Mai 2010 : Jean-Marc BAZY « Bouddhisme : philosophie ou religion »

Bouddhisme : religion ou philosophie ?
Jean-Marc BAZY
Avocat et moine zen ayant reçu la transmission du Dharma
de Maître Nishijima en 2003
Temple zen Gudo ji – 69100 Villeurbanne
www.dogensangha.fr

Vendredi 28 mai 2010

La voie dite du Bouddha, en sanskrit « Eveil » est fondamentalement une expérience humaine.

La cantonner au dualisme alternatif « philosophie ou religion » ne rend pas compte de sa nature et renvoie à la sottise de la question et aux définitions de l’une et de l’autre.

Religion : ensemble de rituels institutionnalisés en corpus supposés favoriser une connexion avec une transcendance.
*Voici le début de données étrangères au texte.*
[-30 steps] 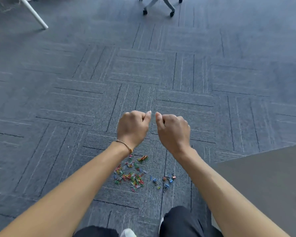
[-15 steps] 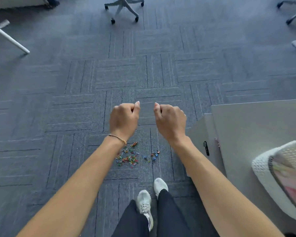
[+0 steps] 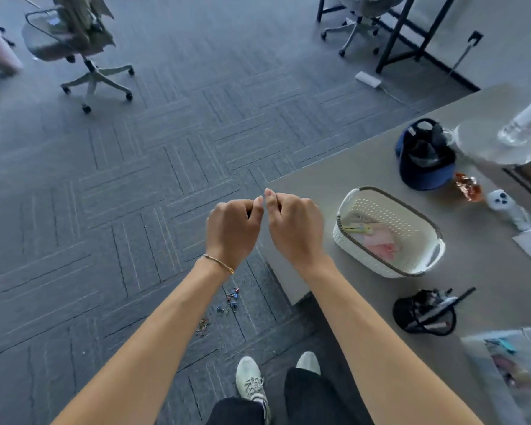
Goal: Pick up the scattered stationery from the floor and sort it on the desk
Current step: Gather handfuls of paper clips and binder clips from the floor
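1. A person stands at the corner of a grey table (image 3: 334, 191), both arms held out in front, feet in white trainers on the dark carpeted floor (image 3: 135, 210).

2. The left hand (image 3: 232, 228) and right hand (image 3: 295, 228) are raised side by side, fingers curled under into loose fists, thumbs up and nearly touching; whether either fist encloses anything cannot be told from this view.

3. The scattered stationery (image 3: 227, 302), small coloured clips, lies on the floor just beside the table's corner and below the left forearm; a second little cluster (image 3: 203, 326) sits nearby, partly hidden by that arm.

4. On the table stand a white perforated basket (image 3: 390, 231) holding a few pale and pink items, a black mesh pen pot (image 3: 423, 314) lying on its side, and a dark blue cap (image 3: 423, 154).

5. The clips look light, stiff and slippery, likely to snag in carpet pile; they are probably best pinched a few at a time between thumb and fingertips, or swept into a heap and scooped.

6. The pickup appears barely begun, with both clusters on the floor.
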Demonstrator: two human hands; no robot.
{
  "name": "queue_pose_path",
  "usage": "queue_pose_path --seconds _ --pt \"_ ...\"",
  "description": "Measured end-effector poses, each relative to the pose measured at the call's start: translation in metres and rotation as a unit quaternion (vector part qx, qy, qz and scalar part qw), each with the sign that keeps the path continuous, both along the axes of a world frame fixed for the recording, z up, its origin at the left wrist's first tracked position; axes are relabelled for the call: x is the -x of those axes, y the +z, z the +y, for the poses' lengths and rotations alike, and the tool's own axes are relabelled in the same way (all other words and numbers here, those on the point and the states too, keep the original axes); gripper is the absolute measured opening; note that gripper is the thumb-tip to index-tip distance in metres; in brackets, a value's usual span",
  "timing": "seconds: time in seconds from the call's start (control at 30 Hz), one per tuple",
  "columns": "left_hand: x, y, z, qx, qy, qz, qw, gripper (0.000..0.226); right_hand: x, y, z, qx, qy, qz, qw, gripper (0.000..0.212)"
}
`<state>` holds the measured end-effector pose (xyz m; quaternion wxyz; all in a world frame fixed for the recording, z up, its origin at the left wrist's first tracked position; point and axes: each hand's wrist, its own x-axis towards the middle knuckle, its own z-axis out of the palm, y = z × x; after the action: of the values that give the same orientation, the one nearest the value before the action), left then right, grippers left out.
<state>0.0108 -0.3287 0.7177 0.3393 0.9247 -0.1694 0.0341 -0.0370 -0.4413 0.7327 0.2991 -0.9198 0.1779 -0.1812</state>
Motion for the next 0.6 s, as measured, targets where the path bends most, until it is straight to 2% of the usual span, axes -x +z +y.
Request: queue_pose_path --seconds 0.13,0.3,0.47,0.6 --pt "0.037 0.013 -0.061 -0.002 -0.065 -0.004 0.998 0.062 0.051 0.013 -0.052 0.015 -0.063 -0.017 0.998 0.056" --pt "0.096 0.030 -0.134 -0.019 -0.129 -0.018 0.991 0.064 0.121 0.028 -0.120 0.037 -0.123 -0.036 0.991 0.048" --pt "0.159 0.034 -0.206 -0.009 -0.202 -0.016 0.979 0.062 0.187 0.025 -0.183 0.060 -0.186 -0.031 0.980 0.054" --pt "0.207 0.032 -0.259 0.003 -0.268 -0.022 0.963 0.057 0.243 0.023 -0.223 0.074 -0.238 -0.055 0.967 0.047"
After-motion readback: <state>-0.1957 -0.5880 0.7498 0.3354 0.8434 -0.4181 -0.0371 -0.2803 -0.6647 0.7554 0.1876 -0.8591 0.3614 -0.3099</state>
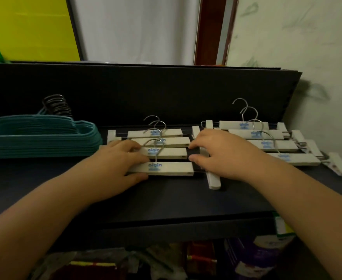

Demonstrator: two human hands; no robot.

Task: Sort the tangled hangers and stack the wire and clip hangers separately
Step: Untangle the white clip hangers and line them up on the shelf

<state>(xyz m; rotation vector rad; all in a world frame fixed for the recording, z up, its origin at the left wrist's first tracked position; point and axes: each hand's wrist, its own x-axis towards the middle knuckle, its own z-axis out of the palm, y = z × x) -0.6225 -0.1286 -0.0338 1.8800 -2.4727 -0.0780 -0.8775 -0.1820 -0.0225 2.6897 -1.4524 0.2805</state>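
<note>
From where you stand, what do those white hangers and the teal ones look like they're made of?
White hangers: probably painted wood, from the thick matte bars with raw-looking cut ends, with shiny metal hooks and thin wire rails. Teal hangers: slim, dull, slightly fuzzy, perhaps velvet-coated plastic or wire; their dark hooks look like metal.

Clip hangers [167,153] look like matt off-white painted wood with shiny metal hooks [246,110] and thin wire rods. Teal stack [40,140] seems velvety, dull. Table [166,199] is matt dark, smooth.
</note>
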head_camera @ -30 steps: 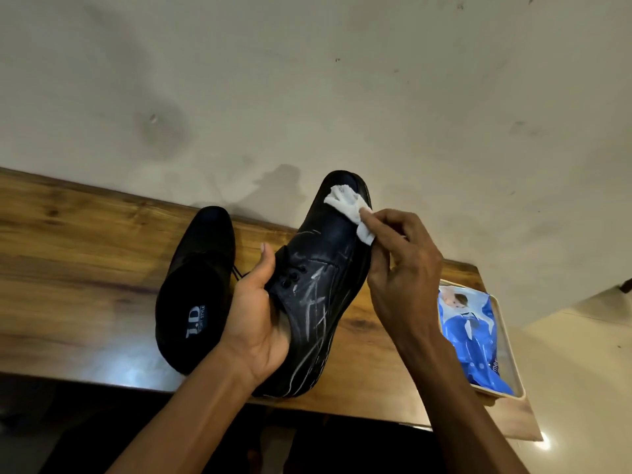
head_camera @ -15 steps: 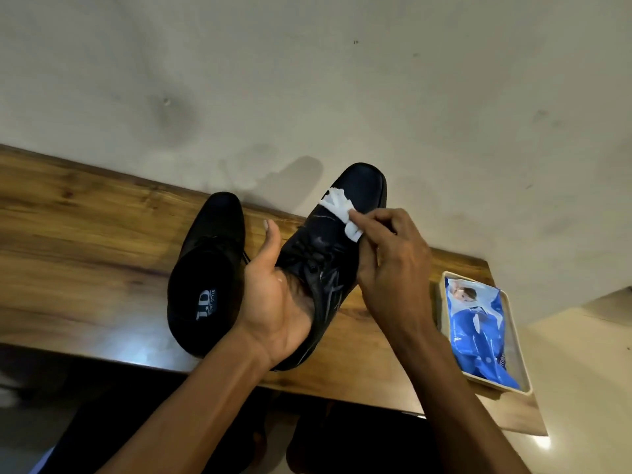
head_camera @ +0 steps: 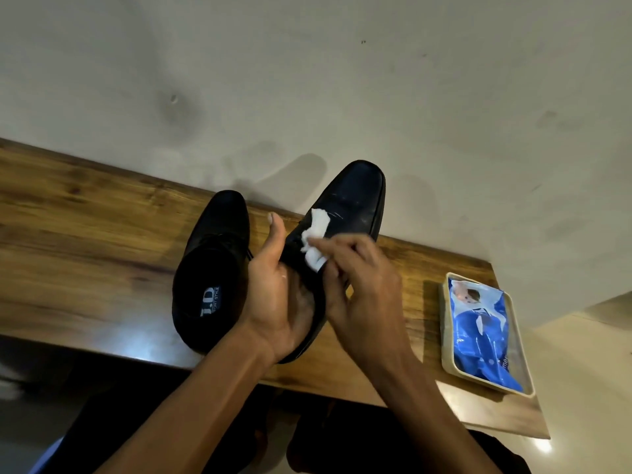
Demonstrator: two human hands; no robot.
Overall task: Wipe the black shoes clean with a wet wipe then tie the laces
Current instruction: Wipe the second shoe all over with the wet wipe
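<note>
Left hand: the left hand [head_camera: 280,302] grips the heel end of the held shoe, the palm cupped against its opening and the thumb raised straight beside the shoe's left side.
Right hand: the right hand [head_camera: 359,285] pinches the wet wipe between fingertips and thumb, the fingers curled; the hand is blurred.
Held shoe: a black shoe [head_camera: 345,213] is tilted with its toe pointing far and up toward the wall, its heel end down near the front edge of the table; faint pale streaks show on the toe.
Wet wipe: the crumpled white wet wipe [head_camera: 316,236] lies pressed on the upper of the held shoe, around the lace area, just beyond the right fingertips.
Second shoe: another black shoe [head_camera: 212,268] rests on the table just left of the held shoe, its opening facing the camera with a label on the insole; a bit of lace shows at its right side.
Table: a wooden table [head_camera: 85,234] stands against a pale wall [head_camera: 307,80].
Tray: a cream tray [head_camera: 444,354] sits on the right end of the table, well apart from the shoes.
Wipes pack: a blue and white wipes pack [head_camera: 482,333] lies inside the tray.
</note>
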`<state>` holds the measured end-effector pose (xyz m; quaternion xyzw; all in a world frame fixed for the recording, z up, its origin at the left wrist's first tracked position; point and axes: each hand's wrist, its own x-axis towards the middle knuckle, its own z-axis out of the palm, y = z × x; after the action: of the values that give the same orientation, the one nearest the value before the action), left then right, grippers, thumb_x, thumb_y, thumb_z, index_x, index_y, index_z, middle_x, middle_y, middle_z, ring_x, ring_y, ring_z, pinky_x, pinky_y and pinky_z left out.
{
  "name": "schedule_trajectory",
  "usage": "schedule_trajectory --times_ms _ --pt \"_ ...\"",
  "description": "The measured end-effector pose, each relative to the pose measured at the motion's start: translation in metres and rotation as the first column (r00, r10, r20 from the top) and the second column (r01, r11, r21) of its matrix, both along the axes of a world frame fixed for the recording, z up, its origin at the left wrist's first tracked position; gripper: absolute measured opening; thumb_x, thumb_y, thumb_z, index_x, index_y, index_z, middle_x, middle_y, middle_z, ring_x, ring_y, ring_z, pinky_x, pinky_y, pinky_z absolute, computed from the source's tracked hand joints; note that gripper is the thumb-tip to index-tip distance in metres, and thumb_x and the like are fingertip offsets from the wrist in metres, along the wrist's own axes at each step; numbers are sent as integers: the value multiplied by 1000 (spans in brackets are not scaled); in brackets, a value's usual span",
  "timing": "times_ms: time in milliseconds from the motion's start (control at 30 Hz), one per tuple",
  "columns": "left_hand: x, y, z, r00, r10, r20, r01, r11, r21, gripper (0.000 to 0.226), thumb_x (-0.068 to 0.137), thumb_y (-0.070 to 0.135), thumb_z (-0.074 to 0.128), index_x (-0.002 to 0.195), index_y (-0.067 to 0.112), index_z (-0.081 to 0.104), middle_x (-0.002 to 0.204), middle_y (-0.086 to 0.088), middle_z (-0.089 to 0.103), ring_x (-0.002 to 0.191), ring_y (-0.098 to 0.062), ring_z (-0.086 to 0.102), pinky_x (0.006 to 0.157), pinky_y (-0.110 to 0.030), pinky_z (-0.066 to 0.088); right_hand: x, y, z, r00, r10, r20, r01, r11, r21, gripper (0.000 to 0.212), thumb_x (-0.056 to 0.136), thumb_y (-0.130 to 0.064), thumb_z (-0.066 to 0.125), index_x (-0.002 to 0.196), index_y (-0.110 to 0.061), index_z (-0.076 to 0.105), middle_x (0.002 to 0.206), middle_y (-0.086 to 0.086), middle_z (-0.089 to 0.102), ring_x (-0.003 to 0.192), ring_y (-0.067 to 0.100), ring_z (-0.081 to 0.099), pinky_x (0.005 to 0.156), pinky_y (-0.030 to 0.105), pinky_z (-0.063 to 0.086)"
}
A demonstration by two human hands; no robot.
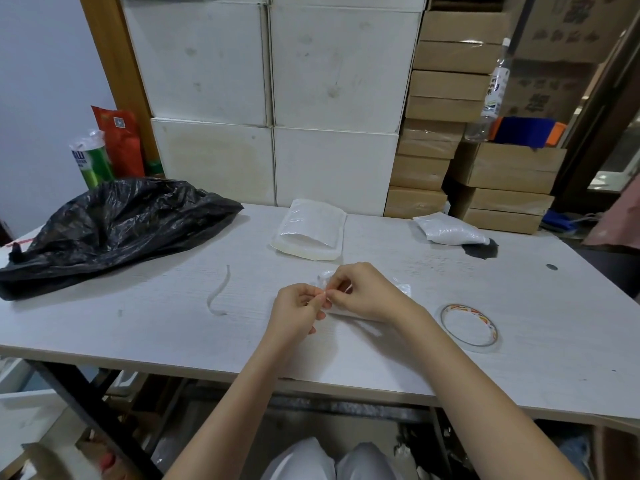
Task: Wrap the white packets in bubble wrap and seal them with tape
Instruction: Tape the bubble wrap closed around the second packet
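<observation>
1. At the centre of the frame, the left hand [299, 306] and the right hand [363, 289] meet over a bubble-wrapped packet [398, 292] lying on the desk [173, 323].
2. The fingers [320, 301] of the left hand are curled, thumb and forefinger pinching something small and clear at the packet's left end; what it is cannot be told.
3. The right hand's fingers are curled too, pinching at the same spot, and this hand covers most of the packet.
4. A roll of tape [469, 327] lies flat on the desk just right of the right wrist.
5. Above the hands lies a flat stack of bubble wrap [310, 230].
6. A white packet [448, 230] rests near the desk's far right edge.
7. A black plastic bag [110, 226] is heaped at the left, and a thin white strip [219, 292] lies between it and the hands.
</observation>
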<state>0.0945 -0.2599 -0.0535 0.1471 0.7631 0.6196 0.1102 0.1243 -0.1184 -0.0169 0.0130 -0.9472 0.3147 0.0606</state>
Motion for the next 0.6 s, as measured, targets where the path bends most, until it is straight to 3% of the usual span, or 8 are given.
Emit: schedule_trajectory --times_ms 267,500,600 --pt "0 2 5 1000 -11 27 11 1000 -10 13 92 11 54 80 15 58 75 2 67 64 -8 60 43 -19 44 -1 -1 -3 991 -128 47 135 970 -200 13 78 -9 62 70 -13 71 62 -11 63 60 1 55 59 14 40" --pt "0 3 6 998 -11 59 10 1000 23 17 89 4 53 76 14 58 78 -5 67 64 -10 59 41 -20 45 -4 2 -6 979 -177 104 201 928 -313 14 75 -9 60 64 -7 68 64 3 61 63 12 51 61 24 41" --pt "0 3 6 999 -8 34 8 1000 1 16 88 5 55 75 15 58 85 -11 67 66 -12 59 43 -21 45 -5 2 -5 977 -169 128 200 937 -287 20 75 -13 59 56 -8 64 61 5 59 61 14 47 61 28 39"
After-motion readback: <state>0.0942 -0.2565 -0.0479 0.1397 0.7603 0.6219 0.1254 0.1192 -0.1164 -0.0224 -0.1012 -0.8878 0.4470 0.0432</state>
Mais la scientologie a été définie comme une religion.

Philosophie : science humaine qui étudie les formes de sagesse (philosophia).

La voie du Bouddha est peut-être ainsi classée dans toutes les catégories y compris leur contaire. On a pu dire que c’était une religion sans Dieu.

Ma conception est que le Bouddhisme est plutôt « praxis ». Et plus spécifiquement Pratique de la Réalité.

C’est cette dimension que je proposerai, après avoir abordé les 4 temps de sa logique interne traditionnellement dénomée « les 4 nobles vérités » que l’on peut transposer en :

- Idéalisme
– Matérialisme
– Action dans l’instant présent
– Réalité ineffable

C’est une voie de libération de la souffrance.

1 – QU’EST CE QUE LA MEDITATION ?

« En pratiquant la méditation, on obtient le bonheur dès ce monde. Avoir le corps et le cœur en paix, c’est être profitable à soi-même. Du fait que l’on a le corps et le cœur en paix, on ne perturbe pas la multitude des êtres. Cela c’est être profitable aux autres. »
Sutra des bons commandements.

« Celui qui a trouvé la vérité(le Bouddha) a proclamé que tous les dangers et les craintes, toutes les souffrances de l’existence ne naissent que de l’esprit. »
Shantiveda

2 – OU VUES DE L’ESPRIT

Méditer c’est entreprendre une extraordinaire et pourtant très simple exploration : celle de soi-même. Celle de son corps-esprit.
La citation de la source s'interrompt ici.